MUP is a system-supplied, kernel-mode component responsible for handling UNC paths:
It helps locate network resources identified as using UNC.
It channels all remote file system accesses using a UNC name to a network redirector capable of handling the remote file system requests. The network redirector is the UNC provider.
MUP is involved when an application uses a UNC path; for example, a command line command such as:
notepad \\server\public\readme.txt
MUP receives commands containing UNC names from applications. It sends the name to each registered UNC provider and any other network providers that are installed. When a UNC provider identifies a UNC name as its own, the MUP automatically redirects future instances of that name to that provider.
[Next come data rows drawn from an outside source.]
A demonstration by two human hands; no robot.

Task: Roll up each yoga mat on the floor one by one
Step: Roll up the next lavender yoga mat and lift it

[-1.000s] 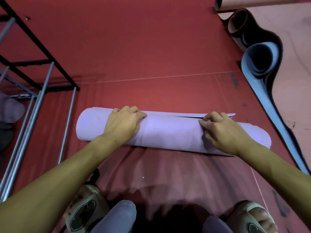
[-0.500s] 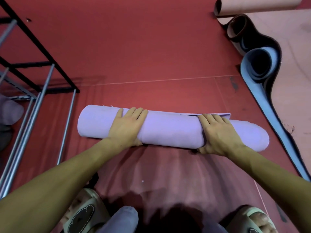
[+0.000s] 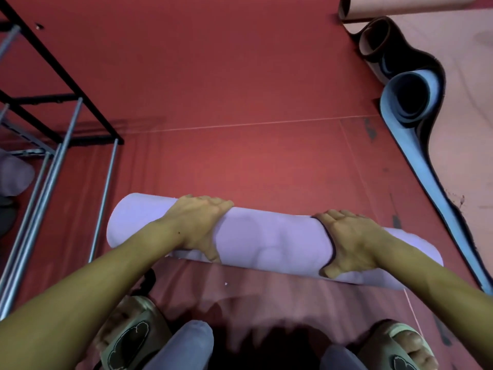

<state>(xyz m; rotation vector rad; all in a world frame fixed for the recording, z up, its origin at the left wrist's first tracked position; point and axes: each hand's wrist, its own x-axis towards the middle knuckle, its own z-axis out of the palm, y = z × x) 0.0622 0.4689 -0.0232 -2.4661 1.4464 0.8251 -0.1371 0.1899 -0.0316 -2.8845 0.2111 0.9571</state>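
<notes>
The purple yoga mat (image 3: 269, 241) is a full roll lying crosswise on the red floor (image 3: 240, 76) in front of my knees. My left hand (image 3: 200, 225) wraps over its left part, fingers curled down the far side and thumb on the near side. My right hand (image 3: 346, 241) grips its right part the same way. No loose flap shows. At the right, a blue mat (image 3: 408, 102) lies partly rolled with a long strip trailing toward me, next to a dark brown roll (image 3: 376, 38).
A black and silver metal rack (image 3: 53, 116) stands at the left, close to the purple roll's left end. A pinkish roll (image 3: 400, 4) lies at the top right on a pink floor covering (image 3: 469, 129). My sandalled feet (image 3: 130, 335) are below the roll.
The loose far edge of the purple mat has disappeared into the roll. My hands went from pressing flat on top to wrapping around the roll.
</notes>
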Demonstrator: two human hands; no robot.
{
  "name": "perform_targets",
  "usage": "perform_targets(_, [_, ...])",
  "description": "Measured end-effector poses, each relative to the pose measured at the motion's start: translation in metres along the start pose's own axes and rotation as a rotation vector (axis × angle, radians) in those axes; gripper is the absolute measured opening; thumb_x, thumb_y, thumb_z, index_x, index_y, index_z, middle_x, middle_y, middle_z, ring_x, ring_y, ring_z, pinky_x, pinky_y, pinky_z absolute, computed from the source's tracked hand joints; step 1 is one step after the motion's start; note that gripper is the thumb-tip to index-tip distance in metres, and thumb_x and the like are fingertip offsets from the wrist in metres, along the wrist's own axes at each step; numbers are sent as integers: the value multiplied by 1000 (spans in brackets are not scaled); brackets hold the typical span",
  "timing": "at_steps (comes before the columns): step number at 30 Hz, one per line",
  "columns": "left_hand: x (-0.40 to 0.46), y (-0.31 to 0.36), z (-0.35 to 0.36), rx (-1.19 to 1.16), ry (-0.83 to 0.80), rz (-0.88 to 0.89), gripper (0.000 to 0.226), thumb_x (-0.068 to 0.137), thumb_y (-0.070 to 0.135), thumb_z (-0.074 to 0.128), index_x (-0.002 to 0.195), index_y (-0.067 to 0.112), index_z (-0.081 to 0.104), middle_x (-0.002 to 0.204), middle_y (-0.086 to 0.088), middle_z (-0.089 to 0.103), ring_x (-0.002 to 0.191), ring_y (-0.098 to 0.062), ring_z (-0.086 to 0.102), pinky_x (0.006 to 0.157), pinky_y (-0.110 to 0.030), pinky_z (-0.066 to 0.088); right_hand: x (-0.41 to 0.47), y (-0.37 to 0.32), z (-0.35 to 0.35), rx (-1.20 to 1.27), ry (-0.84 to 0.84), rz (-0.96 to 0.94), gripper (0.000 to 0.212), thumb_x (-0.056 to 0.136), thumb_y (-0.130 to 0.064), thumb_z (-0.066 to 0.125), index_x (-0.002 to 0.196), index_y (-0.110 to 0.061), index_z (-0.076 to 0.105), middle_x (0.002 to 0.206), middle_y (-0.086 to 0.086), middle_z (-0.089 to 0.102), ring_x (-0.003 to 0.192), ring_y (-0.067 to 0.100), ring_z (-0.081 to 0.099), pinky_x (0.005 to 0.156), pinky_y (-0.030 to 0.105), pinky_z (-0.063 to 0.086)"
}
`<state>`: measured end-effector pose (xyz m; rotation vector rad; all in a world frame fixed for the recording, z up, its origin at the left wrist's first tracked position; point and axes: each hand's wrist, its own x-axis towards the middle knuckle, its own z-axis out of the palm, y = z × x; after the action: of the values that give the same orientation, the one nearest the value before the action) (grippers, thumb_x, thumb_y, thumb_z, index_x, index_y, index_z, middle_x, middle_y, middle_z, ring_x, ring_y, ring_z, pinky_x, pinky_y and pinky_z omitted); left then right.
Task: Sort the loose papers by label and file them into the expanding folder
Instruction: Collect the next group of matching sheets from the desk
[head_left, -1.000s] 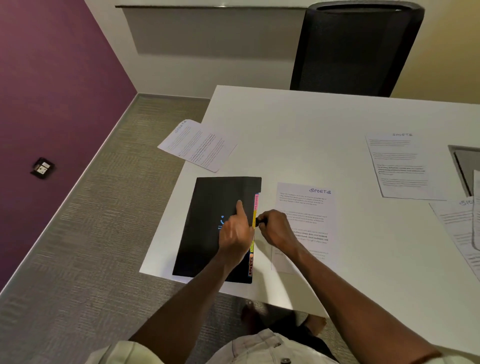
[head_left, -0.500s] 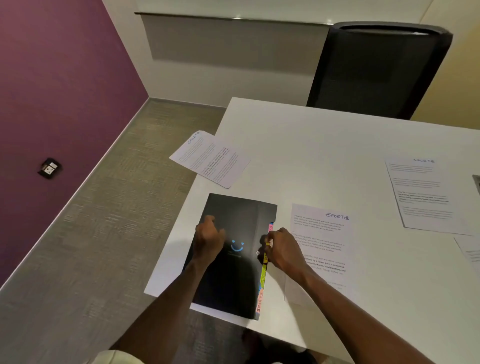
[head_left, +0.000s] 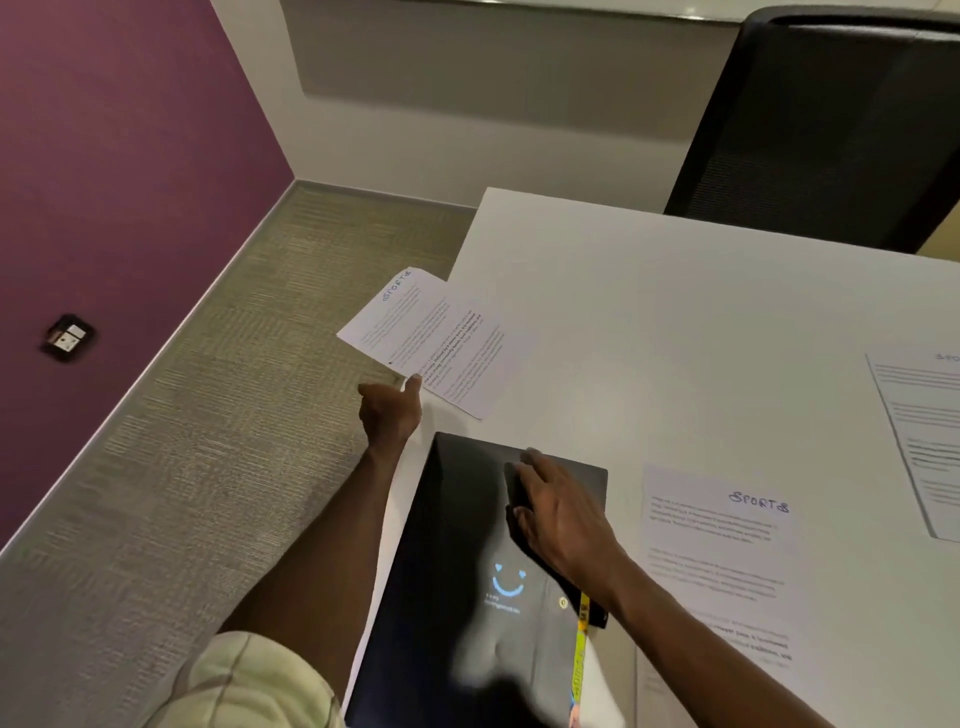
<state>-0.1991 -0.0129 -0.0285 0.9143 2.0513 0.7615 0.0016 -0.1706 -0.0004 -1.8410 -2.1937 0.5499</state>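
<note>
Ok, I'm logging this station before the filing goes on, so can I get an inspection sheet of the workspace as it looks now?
Surface: white table, seen only in part.
Job's things: black folder lying flat at the near edge, coloured tabs along its right side. One sheet marked SPORTS overhangs the table's left edge; a second sheet marked SPORTS lies right of the folder; a third sheet is cut off at the frame's right.
Clutter: nothing seen.
Hands: left hand touches the overhanging sheet's near corner; whether it pinches it cannot be told. Right hand rests open on the folder.
Cables: nothing seen.
Surroundings: black chair behind the table, purple wall with a socket, carpet.
</note>
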Motion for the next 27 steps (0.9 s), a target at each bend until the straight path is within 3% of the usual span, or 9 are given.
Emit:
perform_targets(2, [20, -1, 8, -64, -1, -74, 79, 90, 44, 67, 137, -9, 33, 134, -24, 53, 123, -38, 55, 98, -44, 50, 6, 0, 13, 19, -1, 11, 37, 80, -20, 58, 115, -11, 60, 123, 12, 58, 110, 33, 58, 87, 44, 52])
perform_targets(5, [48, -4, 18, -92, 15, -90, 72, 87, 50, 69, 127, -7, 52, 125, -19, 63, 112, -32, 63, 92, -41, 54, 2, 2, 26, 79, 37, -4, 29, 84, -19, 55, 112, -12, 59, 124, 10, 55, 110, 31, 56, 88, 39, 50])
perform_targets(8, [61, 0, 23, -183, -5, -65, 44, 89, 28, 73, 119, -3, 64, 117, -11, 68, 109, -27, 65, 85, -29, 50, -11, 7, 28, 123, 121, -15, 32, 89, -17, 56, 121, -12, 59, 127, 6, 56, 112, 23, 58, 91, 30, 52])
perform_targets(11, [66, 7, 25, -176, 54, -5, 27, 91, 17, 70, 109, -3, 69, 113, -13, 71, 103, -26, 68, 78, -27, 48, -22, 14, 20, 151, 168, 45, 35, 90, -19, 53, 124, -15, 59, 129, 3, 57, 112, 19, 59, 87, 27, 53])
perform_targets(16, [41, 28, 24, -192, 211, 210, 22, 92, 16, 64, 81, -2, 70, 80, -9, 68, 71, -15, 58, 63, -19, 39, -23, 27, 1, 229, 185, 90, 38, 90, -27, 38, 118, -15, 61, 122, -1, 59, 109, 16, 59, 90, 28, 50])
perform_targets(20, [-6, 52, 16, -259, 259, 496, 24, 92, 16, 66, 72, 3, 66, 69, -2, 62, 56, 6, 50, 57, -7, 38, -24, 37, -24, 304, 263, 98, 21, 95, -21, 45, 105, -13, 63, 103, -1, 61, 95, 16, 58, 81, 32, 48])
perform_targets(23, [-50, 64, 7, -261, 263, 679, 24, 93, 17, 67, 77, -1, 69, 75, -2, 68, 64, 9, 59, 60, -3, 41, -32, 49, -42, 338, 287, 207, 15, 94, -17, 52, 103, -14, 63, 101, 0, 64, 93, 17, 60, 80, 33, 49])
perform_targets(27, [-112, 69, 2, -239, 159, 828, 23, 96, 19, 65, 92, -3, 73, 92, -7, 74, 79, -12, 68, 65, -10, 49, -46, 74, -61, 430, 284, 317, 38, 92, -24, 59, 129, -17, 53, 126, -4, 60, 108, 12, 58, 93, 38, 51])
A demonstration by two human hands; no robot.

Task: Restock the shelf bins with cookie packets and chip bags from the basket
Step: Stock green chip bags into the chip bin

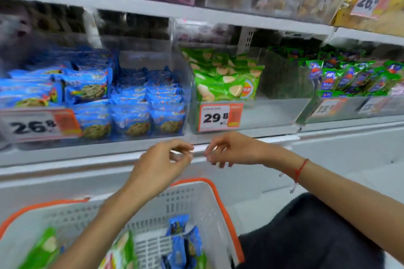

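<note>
Your left hand and right hand hang before the shelf edge, fingers loosely curled, holding nothing. Cookie packets and chip bags wait in the basket below, so reach down.

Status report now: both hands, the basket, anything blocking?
Left hand, right hand empty, loosely curled. Cookie packets, chip bags in basket. Bins unobstructed.
</note>
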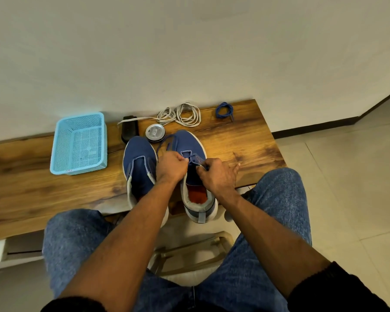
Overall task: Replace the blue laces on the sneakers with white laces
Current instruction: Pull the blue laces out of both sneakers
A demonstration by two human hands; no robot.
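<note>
Two blue sneakers stand side by side on the wooden bench, toes away from me. The left sneaker has no lace. The right sneaker still carries a blue lace, which loops out toward the toe. My left hand pinches that lace over the eyelets. My right hand pinches the lace on the shoe's right side, with its forefinger stretched out onto the bench. A coil of white laces lies at the back. A loose blue lace lies coiled at the back right.
A light blue plastic basket sits at the left of the bench. A black brush-like object and a round silver tin lie behind the sneakers. The wall runs right behind the bench. My knees in jeans frame a stool below.
</note>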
MUP isn't involved during an operation that creates a mapped drive letter (the "NET USE" command, for example). Instead, the multiple provider router (MPR) and a user-mode Windows Networking (WNet) provider DLL for the network redirector handle this operation. However, a user-mode WNet provider DLL can communicate directly with a kernel-mode network redirector driver during this operation.
For network redirectors that conform to the redirector model introduced in Windows Vista, MUP is involved even when a mapped network drive is used. File operations performed on the mapped drive go through MUP to the network redirector. In this case, MUP simply passes the operation to the network redirector involved.
MUP is part of the mup.sys binary, which also includes the DFS (Distributed File System) client.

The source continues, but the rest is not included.